(About this task): Quote the entries below from the line with "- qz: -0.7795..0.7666" through the line with "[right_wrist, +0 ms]", both ends included, and only those lines.

(Records for the task):
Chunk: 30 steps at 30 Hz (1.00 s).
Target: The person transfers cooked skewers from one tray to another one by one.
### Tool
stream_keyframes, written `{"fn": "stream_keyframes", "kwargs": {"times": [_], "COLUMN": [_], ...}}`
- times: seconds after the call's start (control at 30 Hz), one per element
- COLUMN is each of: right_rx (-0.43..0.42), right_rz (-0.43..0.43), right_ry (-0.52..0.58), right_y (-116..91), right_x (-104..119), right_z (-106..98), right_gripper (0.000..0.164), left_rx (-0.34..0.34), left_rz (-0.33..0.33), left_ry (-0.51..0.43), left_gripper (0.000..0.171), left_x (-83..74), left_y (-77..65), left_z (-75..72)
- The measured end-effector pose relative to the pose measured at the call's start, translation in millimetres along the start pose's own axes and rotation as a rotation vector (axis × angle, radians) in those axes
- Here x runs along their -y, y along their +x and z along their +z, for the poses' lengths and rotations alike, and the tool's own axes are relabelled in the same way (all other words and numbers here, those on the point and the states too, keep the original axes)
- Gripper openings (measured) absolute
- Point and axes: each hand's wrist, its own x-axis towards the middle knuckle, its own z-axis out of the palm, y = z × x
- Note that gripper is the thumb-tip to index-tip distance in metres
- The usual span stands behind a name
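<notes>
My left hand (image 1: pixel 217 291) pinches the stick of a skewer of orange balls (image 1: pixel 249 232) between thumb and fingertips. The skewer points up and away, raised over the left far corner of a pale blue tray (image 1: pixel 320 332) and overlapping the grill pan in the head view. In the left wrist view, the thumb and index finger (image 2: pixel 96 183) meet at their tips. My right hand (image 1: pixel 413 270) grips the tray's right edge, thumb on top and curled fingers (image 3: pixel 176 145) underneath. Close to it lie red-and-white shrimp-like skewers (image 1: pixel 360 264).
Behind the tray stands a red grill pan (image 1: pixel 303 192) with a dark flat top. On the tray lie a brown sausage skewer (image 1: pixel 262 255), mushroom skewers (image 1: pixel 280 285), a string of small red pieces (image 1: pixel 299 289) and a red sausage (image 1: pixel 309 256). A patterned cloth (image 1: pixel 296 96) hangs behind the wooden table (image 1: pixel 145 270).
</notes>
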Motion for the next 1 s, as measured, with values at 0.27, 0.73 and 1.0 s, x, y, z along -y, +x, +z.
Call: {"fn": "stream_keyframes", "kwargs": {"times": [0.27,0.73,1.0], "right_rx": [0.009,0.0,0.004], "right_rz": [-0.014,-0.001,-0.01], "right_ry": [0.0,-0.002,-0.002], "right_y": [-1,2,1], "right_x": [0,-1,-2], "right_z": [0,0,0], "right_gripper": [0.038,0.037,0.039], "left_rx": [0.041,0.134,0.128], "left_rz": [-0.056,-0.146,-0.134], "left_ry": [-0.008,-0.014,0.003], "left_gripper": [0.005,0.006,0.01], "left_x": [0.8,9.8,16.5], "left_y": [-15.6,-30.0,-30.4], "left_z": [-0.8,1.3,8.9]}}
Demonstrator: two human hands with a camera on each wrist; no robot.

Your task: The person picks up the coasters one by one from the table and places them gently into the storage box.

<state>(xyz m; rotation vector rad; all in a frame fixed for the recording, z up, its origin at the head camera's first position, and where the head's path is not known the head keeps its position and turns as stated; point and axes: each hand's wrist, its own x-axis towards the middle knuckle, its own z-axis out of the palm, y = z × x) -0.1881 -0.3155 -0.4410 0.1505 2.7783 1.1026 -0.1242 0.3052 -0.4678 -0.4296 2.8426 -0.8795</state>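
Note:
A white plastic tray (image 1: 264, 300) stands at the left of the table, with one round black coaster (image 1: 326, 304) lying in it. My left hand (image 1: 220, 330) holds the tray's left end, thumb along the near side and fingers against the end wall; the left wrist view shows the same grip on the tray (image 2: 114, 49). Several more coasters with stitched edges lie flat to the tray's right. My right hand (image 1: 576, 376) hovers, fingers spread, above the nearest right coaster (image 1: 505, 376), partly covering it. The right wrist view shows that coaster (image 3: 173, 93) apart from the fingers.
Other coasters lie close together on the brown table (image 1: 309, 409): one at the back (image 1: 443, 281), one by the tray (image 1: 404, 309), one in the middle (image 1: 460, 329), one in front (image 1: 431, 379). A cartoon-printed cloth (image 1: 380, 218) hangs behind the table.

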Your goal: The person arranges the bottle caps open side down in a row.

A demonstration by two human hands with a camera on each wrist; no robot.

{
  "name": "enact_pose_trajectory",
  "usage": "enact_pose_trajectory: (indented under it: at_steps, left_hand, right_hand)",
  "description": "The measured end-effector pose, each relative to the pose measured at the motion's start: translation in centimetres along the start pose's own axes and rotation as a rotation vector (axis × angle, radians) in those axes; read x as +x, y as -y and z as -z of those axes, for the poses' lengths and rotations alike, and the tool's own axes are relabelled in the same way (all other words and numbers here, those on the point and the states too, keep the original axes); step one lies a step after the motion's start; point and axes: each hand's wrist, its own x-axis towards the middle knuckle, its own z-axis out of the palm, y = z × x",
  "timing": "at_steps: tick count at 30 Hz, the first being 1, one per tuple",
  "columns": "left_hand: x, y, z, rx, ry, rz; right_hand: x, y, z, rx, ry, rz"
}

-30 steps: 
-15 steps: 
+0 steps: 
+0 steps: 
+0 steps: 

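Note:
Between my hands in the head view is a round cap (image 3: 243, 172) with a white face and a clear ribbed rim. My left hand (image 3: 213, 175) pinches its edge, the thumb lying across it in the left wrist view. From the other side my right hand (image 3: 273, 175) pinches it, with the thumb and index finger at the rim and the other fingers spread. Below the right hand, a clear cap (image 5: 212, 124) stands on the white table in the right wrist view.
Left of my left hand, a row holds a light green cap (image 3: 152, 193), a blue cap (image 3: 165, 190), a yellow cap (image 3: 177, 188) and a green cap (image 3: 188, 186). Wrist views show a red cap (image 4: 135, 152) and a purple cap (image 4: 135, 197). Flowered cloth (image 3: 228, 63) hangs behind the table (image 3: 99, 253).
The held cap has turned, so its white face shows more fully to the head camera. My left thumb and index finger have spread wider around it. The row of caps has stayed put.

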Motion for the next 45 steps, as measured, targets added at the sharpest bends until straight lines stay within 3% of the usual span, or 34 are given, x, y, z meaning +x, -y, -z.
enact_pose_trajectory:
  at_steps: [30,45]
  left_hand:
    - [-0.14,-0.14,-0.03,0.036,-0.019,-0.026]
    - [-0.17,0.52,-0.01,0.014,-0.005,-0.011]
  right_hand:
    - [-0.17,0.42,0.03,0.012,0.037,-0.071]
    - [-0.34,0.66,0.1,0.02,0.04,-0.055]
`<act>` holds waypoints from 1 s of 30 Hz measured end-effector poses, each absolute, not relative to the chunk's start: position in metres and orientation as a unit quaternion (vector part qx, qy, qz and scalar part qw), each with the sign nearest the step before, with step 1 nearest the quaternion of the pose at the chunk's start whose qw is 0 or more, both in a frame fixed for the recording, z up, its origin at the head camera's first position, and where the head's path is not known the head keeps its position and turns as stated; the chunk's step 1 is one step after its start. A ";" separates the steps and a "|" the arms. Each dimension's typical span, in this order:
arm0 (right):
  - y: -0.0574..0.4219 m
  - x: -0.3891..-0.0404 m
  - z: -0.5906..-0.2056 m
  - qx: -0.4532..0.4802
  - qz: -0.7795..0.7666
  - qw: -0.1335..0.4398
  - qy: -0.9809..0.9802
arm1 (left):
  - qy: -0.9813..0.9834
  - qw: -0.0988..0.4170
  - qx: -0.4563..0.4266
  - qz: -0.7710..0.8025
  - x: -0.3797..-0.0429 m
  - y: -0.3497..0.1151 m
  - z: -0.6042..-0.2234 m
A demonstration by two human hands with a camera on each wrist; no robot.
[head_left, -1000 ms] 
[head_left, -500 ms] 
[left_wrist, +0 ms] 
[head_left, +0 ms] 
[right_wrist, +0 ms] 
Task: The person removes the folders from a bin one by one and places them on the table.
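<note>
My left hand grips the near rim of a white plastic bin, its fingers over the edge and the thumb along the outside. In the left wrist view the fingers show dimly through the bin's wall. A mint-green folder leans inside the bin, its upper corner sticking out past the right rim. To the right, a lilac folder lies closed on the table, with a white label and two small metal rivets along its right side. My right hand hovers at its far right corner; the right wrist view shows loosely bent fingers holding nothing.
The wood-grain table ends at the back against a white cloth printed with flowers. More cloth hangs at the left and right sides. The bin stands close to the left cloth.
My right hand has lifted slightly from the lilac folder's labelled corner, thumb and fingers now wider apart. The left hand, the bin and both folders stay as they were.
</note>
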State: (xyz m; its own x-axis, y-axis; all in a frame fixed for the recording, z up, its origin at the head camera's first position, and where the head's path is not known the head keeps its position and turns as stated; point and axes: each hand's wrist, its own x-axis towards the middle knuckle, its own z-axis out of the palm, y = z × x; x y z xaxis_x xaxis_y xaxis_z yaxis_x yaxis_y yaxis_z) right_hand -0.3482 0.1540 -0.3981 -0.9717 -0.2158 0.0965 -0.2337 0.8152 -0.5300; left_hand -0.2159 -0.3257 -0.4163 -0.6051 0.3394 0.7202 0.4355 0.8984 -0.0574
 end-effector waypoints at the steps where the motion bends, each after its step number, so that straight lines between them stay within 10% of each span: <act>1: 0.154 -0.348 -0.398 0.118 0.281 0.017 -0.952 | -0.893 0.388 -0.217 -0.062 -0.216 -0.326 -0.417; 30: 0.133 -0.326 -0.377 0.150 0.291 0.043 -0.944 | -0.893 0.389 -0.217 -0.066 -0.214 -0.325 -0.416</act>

(Your response):
  - qz: -0.7795..0.7666
  - qw: -0.1335..0.4398
  - qy: -0.9809..0.9802
arm1 (left):
  - qy: -0.9813..0.9834
  - qw: -0.0988..0.4170
  - qx: -0.4563..0.4266
  - qz: -0.7710..0.8025
  - x: -0.3797..-0.0429 m
  - y: -0.3497..0.1151 m
  - z: -0.6042..-0.2234 m
A demonstration by two human hands with a camera on each wrist; no robot.
[head_left, -1000 ms] 
[head_left, -500 ms] 
[left_wrist, +0 ms] 
[head_left, +0 ms] 
[right_wrist, +0 ms] 

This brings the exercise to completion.